Exercise >> Print, exactly as they appear in the listing below, the lines from the line with "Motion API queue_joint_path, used" to the line with "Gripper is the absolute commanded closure", with both end lines kept.

Entries shown >>
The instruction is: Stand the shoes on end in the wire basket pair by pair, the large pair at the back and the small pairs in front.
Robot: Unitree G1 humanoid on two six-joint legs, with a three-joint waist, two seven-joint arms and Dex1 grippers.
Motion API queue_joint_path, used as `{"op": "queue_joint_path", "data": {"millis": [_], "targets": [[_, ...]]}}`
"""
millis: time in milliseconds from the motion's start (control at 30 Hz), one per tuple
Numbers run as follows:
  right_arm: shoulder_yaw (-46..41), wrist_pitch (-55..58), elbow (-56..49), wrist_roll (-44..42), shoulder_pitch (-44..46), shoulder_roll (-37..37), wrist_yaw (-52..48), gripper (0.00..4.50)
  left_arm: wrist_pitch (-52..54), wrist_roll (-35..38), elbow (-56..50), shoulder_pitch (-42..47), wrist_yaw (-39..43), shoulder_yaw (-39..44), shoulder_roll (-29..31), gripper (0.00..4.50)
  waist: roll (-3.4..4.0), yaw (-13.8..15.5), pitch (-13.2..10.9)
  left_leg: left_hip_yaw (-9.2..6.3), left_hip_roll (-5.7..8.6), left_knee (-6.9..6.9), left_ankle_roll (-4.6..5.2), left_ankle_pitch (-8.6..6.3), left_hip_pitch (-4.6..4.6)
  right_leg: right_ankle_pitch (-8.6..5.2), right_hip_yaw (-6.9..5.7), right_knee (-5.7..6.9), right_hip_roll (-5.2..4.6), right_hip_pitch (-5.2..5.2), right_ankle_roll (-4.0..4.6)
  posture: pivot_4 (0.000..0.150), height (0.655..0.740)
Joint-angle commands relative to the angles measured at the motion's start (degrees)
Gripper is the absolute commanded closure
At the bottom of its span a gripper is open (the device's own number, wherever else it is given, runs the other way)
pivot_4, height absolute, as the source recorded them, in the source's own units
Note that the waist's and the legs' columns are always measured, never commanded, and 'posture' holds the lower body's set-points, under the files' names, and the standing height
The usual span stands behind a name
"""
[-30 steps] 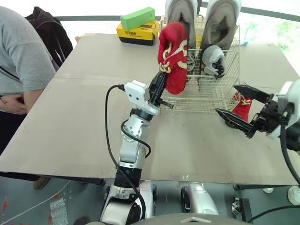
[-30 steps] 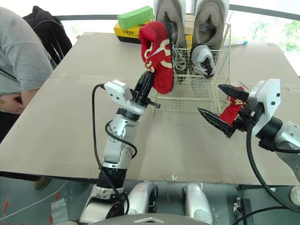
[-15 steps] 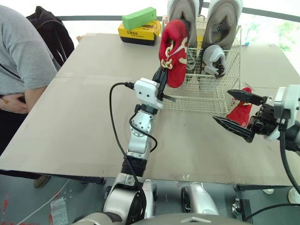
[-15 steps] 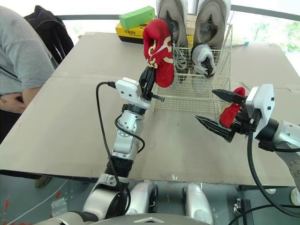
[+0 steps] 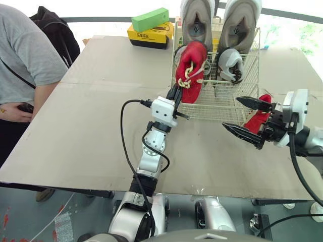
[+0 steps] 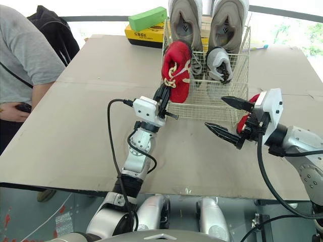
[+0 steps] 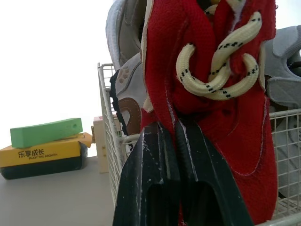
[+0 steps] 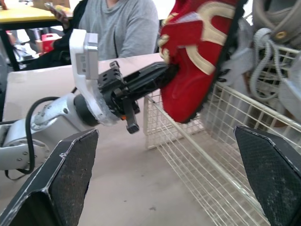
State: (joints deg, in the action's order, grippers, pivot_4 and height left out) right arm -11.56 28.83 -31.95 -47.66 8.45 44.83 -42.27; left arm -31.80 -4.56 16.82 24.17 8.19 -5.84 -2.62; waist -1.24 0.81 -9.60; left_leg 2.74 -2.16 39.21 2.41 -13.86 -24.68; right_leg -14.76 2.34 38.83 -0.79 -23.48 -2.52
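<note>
Red shoe (image 5: 191, 73), held by left fingers (image 7: 146, 183), at basket (image 5: 224, 103)

Your left arm (image 5: 150, 154) rises nearly upright from below, elbow low, forearm leaning slightly to the right, with the white wrist (image 5: 164, 108) at the top. Your left gripper (image 5: 175, 94) points up and forward, its two black fingers (image 7: 150, 179) pressed together on the red shoe (image 5: 191, 70). Your right arm (image 5: 309, 137) comes in from the right, forearm roughly level. Your right gripper (image 5: 230, 112) points toward your left, fingers (image 8: 66, 179) spread wide, one above the other, holding nothing.
</note>
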Motion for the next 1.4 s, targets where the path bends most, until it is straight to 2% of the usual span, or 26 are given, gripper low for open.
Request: {"op": "queue_joint_path", "data": {"millis": [33, 100, 167, 200, 300, 333, 367, 400, 433, 467, 500, 633, 767, 867, 967, 1133, 1267, 1400], "targets": [[-0.3, -0.3, 0.0, 0.5, 1.3, -0.3, -0.8, 0.0, 0.8, 1.0, 0.7, -1.9, 0.4, -0.6, -0.1, 4.44, 0.0, 0.0, 0.0, 0.01, 0.0, 0.0, 0.0, 0.0, 0.0, 0.0, 0.01, 0.0, -0.01, 0.0, 0.0, 0.15, 0.74], [-0.1, -0.3, 0.2, 0.6, 1.5, -0.5, -1.0, 0.0, 2.0, 2.0, -0.6, -3.0, 1.4, -1.0, 0.2, 4.44, 0.01, -0.1, 0.0, 0.03, 0.0, 0.0, 0.0, 0.0, 0.02, 0.0, 0.02, 0.0, -0.02, 0.01, -0.01, 0.15, 0.74], [0.0, -0.4, 0.5, 0.9, 1.4, -0.7, -1.4, 0.0, 4.2, 6.3, -3.6, -4.4, 5.2, -1.5, 0.5, 4.44, 0.02, -0.1, 0.0, 0.01, -0.01, 0.0, 0.0, 0.0, 0.03, 0.0, 0.01, 0.01, -0.02, 0.01, 0.0, 0.15, 0.74], [0.1, -0.5, 0.7, 1.1, 1.3, -0.8, -1.5, 0.0, 5.8, 7.7, -5.7, -5.3, 6.0, -1.6, 0.7, 3.68, 0.03, -0.1, 0.0, 0.01, -0.02, -0.01, 0.0, 0.0, 0.03, 0.0, 0.01, 0.02, -0.01, 0.01, 0.0, 0.15, 0.74], [0.4, -0.4, 1.1, 1.5, 1.6, -1.3, -2.0, 0.0, 10.3, 7.9, -12.4, -8.2, 5.3, -1.2, 1.8, 2.67, 0.05, -0.3, 0.0, 0.02, -0.03, -0.01, 0.0, 0.0, 0.03, 0.0, 0.02, 0.01, -0.01, 0.01, 0.0, 0.15, 0.74], [0.5, -0.5, 1.5, 1.8, 1.8, -1.4, -2.2, 0.0, 12.0, 7.3, -15.5, -9.5, 4.7, -0.7, 2.4, 2.07, 0.05, -0.5, 0.0, 0.03, -0.03, -0.01, 0.0, 0.0, 0.03, 0.0, 0.03, 0.01, -0.01, 0.0, 0.0, 0.15, 0.74], [0.8, -0.5, 2.0, 2.1, 2.0, -1.5, -2.5, 0.0, 13.4, 6.9, -18.0, -10.7, 4.2, -0.7, 2.8, 1.67, 0.05, -0.9, 0.1, 0.03, -0.05, -0.01, 0.0, 0.0, 0.05, 0.0, 0.04, 0.02, 0.0, 0.0, 0.0, 0.15, 0.74], [1.2, -0.5, 2.5, 2.5, 2.2, -1.6, -2.8, 0.0, 15.8, 8.6, -22.4, -12.6, 5.4, -0.2, 4.4, 1.21, 0.06, -1.3, 0.1, 0.02, -0.06, -0.03, 0.0, 0.0, 0.06, 0.0, 0.05, 0.03, 0.01, 0.0, 0.0, 0.15, 0.74], [1.5, -0.3, 2.9, 2.7, 2.3, -1.7, -3.2, 0.0, 18.7, 11.4, -26.4, -14.1, 6.8, 0.3, 5.7, 0.97, 0.06, -1.7, 0.1, 0.01, -0.08, -0.04, 0.0, 0.0, 0.07, 0.0, 0.04, 0.04, 0.02, 0.0, 0.0, 0.15, 0.74], [1.8, -0.2, 3.3, 2.8, 2.5, -1.7, -3.5, 0.0, 21.5, 14.3, -29.7, -15.0, 8.1, 0.8, 6.9, 0.33, 0.07, -2.0, 0.1, 0.02, -0.13, -0.05, -0.01, -0.01, 0.08, 0.0, 0.08, 0.06, 0.08, -0.01, 0.01, 0.15, 0.74], [1.7, -0.3, 3.5, 2.8, 2.3, -1.6, -3.9, 0.0, 23.6, 16.1, -32.1, -15.8, 8.8, 0.9, 7.6, 0.03, 0.08, -2.0, 0.1, 0.02, -0.17, -0.08, -0.01, -0.01, 0.11, 0.0, 0.09, 0.07, 0.08, -0.01, 0.01, 0.15, 0.74], [2.5, -0.5, 4.2, 4.5, 2.4, -1.7, -4.4, 0.0, 29.1, 20.7, -37.1, -15.6, 10.6, 3.6, 11.3, 0.03, 0.09, -1.1, 0.1, -0.08, -0.17, -0.09, -0.03, 0.01, 0.07, 0.0, -0.05, 0.09, 0.09, -0.03, 0.02, 0.15, 0.74], [1.8, 2.0, 1.3, 3.1, 1.6, -1.5, -2.9, 0.0, 37.9, 32.2, -40.0, -13.9, 19.1, 3.5, 15.9, 0.03, 0.09, -1.0, 0.1, 0.04, -0.04, -0.04, -0.02, 0.0, 0.02, 0.0, 0.01, 0.01, -0.08, -0.02, 0.01, 0.15, 0.74], [2.3, 3.0, 0.2, 4.4, 1.5, -1.5, -1.3, 0.0, 42.0, 30.8, -40.9, -11.8, 21.3, 3.2, 20.9, 0.03, 0.09, -1.1, 0.1, 0.0, -0.03, -0.05, -0.01, 0.0, 0.0, -0.01, -0.04, 0.01, -0.1, -0.02, 0.0, 0.15, 0.74], [0.3, 3.7, -0.9, 4.5, -1.2, -0.8, -0.9, 0.0, 49.9, 31.7, -40.9, -3.5, 24.8, 1.5, 25.9, 0.03, 0.06, -0.9, 0.0, -0.04, -0.05, -0.05, -0.02, 0.0, 0.03, -0.01, -0.04, 0.04, 0.01, -0.03, 0.01, 0.15, 0.74], [-4.7, 3.0, -7.1, 1.8, -6.8, -0.8, -0.4, 0.0, 59.4, 28.9, -37.3, 11.0, 27.0, -2.4, 29.4, 0.03, 0.05, -0.1, 0.0, -0.02, 0.0, -0.04, -0.02, 0.0, -0.03, -0.02, -0.03, -0.04, -0.01, -0.03, -0.01, 0.15, 0.74], [-6.7, 2.6, -10.4, 0.9, -10.1, -1.3, 0.0, 0.0, 62.4, 25.3, -34.6, 15.7, 30.3, -7.0, 31.7, 0.03, 0.1, -0.6, 0.1, 0.0, 0.0, -0.11, -0.02, 0.0, 0.03, -0.03, 0.03, -0.04, 0.04, -0.03, -0.02, 0.15, 0.74], [-7.0, 2.1, -10.5, 1.5, -9.5, -1.7, 1.6, 0.0, 59.7, 19.7, -28.5, 21.3, 33.0, -10.8, 31.5, 0.03, 0.05, -0.7, 0.0, -0.05, -0.02, -0.11, -0.03, 0.01, 0.0, -0.03, -0.03, 0.0, 0.1, -0.07, 0.0, 0.15, 0.74]]}}
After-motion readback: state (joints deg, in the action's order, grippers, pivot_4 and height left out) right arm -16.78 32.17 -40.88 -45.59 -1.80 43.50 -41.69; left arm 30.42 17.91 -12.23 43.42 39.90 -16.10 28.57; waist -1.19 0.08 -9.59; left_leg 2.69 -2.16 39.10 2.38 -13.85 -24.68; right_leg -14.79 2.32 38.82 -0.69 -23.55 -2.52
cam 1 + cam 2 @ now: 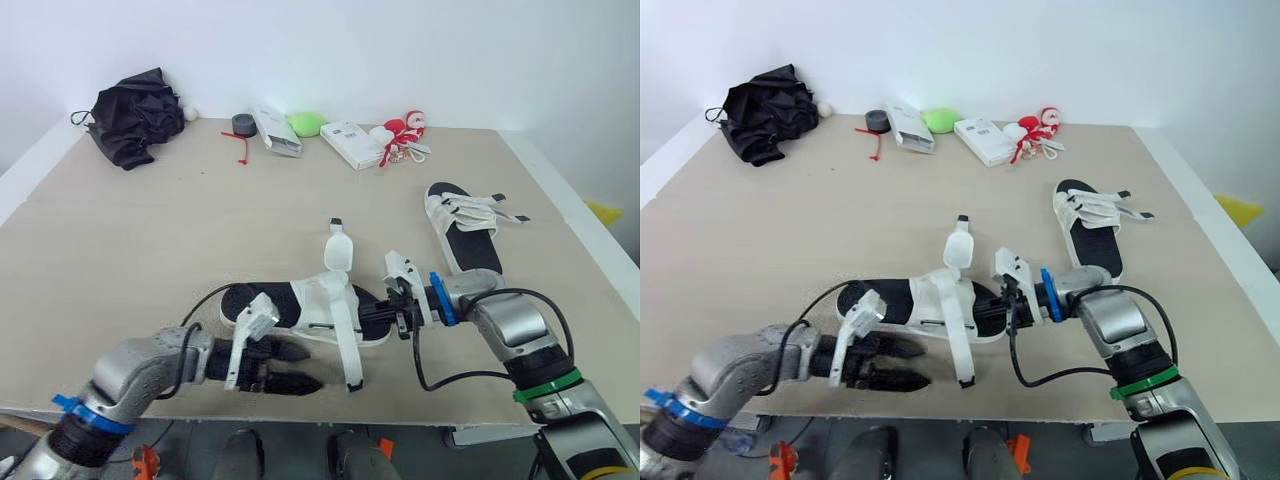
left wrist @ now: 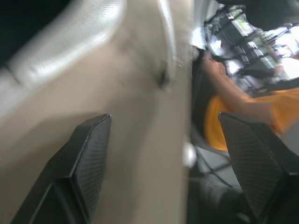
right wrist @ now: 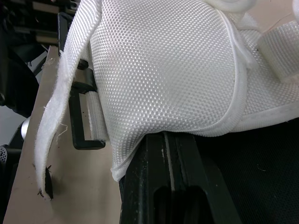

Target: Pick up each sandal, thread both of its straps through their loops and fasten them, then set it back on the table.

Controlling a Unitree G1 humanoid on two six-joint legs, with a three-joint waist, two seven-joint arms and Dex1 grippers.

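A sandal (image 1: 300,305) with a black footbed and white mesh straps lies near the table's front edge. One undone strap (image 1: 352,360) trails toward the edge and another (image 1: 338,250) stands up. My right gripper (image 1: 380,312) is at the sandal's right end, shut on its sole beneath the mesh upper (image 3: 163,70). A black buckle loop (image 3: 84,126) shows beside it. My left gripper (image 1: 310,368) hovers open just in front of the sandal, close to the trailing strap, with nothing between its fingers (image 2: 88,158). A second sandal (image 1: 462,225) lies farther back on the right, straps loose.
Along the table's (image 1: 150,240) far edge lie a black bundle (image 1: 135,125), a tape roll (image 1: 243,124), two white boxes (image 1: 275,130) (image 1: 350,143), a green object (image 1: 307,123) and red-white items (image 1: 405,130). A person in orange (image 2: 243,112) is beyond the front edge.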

Response below >>
Motion API queue_joint_path, used as `{"op": "queue_joint_path", "data": {"millis": [_], "targets": [[_, ...]]}}`
"""
millis: time in milliseconds from the motion's start (control at 30 Hz), one per tuple
Numbers run as follows:
  right_arm: shoulder_yaw (-46..41), wrist_pitch (-55..58), elbow (-56..49), wrist_roll (-44..42), shoulder_pitch (-44..46), shoulder_roll (-37..37), wrist_yaw (-52..48), gripper (0.00..4.50)
  left_arm: wrist_pitch (-52..54), wrist_roll (-35..38), elbow (-56..50), shoulder_pitch (-42..47), wrist_yaw (-39..43), shoulder_yaw (-39..44), shoulder_roll (-29..31), gripper (0.00..4.50)
  waist: roll (-3.4..4.0), yaw (-13.8..15.5), pitch (-13.2..10.9)
  left_leg: left_hip_yaw (-9.2..6.3), left_hip_roll (-5.7..8.6), left_knee (-6.9..6.9), left_ankle_roll (-4.6..5.2), left_ankle_pitch (-8.6..6.3), left_hip_pitch (-4.6..4.6)
  right_leg: right_ankle_pitch (-8.6..5.2), right_hip_yaw (-6.9..5.7), right_knee (-5.7..6.9), right_hip_roll (-5.2..4.6), right_hip_pitch (-5.2..5.2), right_ankle_roll (-4.0..4.6)
  posture: pivot_4 (0.000..0.150), height (0.655..0.740)
Joint-angle commands relative to the angles measured at the motion's start (degrees)
Gripper is the absolute commanded closure

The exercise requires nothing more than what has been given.